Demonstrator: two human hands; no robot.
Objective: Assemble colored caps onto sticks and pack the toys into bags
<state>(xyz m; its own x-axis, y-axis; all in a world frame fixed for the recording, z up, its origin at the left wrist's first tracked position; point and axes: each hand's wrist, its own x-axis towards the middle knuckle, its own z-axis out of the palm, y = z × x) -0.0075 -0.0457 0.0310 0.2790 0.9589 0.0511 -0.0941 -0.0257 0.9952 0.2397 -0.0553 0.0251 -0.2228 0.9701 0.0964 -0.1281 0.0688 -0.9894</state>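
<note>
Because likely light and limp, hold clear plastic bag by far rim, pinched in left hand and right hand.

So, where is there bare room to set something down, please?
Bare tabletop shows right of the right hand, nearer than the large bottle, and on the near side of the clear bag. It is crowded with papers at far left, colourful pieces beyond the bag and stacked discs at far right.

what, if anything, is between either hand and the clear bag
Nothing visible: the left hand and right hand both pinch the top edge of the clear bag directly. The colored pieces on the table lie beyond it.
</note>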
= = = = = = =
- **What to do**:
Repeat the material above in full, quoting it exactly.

- **Written solution**:
Demonstrator: two human hands; no robot.
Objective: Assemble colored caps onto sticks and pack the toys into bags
<state>(xyz m; its own x-axis, y-axis; all in a world frame fixed for the recording, z up, its origin at the left wrist's first tracked position; point and axes: each hand's wrist, its own x-axis towards the middle knuckle, its own z-axis out of the palm, y = z × x) -0.0075 -0.0457 0.0310 0.2790 0.9589 0.0511 -0.0941 -0.0257 0.9952 0.2397 -0.0553 0.0251 -0.2228 0.9701 0.0964 -0.1281 0.0688 -0.9894</state>
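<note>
Because likely light and limp, hold clear plastic bag by far rim, pinched in left hand and right hand.

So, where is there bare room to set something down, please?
Bare tabletop shows right of the right hand, nearer than the large bottle, and on the near side of the clear bag. It is crowded with papers at far left, colourful pieces beyond the bag and stacked discs at far right.

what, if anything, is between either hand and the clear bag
Nothing visible: the left hand and right hand both pinch the top edge of the clear bag directly. The colored pieces on the table lie beyond it.
</note>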

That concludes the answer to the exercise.